Is this is a feature that should work? I would think so otherwise the EXT timer option should be greyed out. Has anyone else had any success with this?


----------



## RocketNJ (Jul 29, 2003)

Is this EXT function new to the latest firmware? I've been waiting for that feature.

It is supposed to allow recording out to my Panasonic EH75VS DVD recorder. The timer info is sent ove the video to the Panasonic to start and stop recording.

I'll have to test this.


----------



## lakebum431 (Jun 30, 2005)

I don't think this is active yet. It is supposed to be made available in a future release.


----------



## BobaBird (Mar 31, 2002)

I believe destination EXT is for PocketDISH, with control codes embedded in the video signal.

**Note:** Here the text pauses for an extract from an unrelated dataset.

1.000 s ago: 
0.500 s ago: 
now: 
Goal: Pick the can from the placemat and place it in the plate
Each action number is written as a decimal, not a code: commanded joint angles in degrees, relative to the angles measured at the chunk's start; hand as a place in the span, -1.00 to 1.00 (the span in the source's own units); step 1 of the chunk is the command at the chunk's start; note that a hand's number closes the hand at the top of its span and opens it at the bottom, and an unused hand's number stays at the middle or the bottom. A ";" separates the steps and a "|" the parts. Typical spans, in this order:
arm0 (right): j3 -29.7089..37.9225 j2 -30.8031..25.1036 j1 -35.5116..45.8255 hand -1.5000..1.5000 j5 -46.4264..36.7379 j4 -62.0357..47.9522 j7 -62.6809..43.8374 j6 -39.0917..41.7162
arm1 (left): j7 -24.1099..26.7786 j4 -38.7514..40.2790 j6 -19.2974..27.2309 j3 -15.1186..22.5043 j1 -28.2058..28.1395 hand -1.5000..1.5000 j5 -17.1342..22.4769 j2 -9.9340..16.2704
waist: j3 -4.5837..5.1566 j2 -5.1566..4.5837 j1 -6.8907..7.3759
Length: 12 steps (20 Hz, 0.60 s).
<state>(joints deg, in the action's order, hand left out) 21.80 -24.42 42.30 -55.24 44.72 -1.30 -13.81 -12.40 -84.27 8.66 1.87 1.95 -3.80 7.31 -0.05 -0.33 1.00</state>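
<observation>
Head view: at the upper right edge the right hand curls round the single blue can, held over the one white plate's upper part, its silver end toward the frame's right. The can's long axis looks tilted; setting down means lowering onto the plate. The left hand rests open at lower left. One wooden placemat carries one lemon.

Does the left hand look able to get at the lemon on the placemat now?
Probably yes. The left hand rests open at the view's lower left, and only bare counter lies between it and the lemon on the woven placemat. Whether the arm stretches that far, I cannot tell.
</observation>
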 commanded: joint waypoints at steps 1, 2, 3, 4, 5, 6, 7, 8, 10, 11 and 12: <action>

On the May Tech Forum we were told Dish has external hard drives in beta, and the business folks should have a decision on it in the next few months.


----------



## mbutler1 (Jul 2, 2006)

What started all of this is this page:
dbstalk.com /attachment.php?attachmentid=4075
The document was dated September 2005, they made it sound like this was right around the corner.

It states that you can archive SD and HD to an external USB drive formated in FAT32 or EXT3, it also states that only SD can be copied to the PocketDISH devices. I know that feature pops up the "not yet supported" box. Just wondering why it acts like it is recording but doesn't record or transfer the show when I have a manageable device attached. I would think it would at least free up the timer if it isn't going to capture the show. Instead the tuner is pretty much occupied with no way to cancel the recording until it finishes. You can change channels but you can't record anything until the "phantom" recording stops. Not going to be a big issue, just wondered if this is something wrong with my unit or if its just a half implemented (or half hidden) feature and if anyone else had tried this with differing results.


----------



## RocketNJ (Jul 29, 2003)

lakebum431 said:


> I don't think this is active yet. It is supposed to be made available in a future release.


I just checked and you are right. It is not active yet. It is supposed to be in the future. Would make dubbing from the 942 to the Panny EH75VS a lot easier.


----------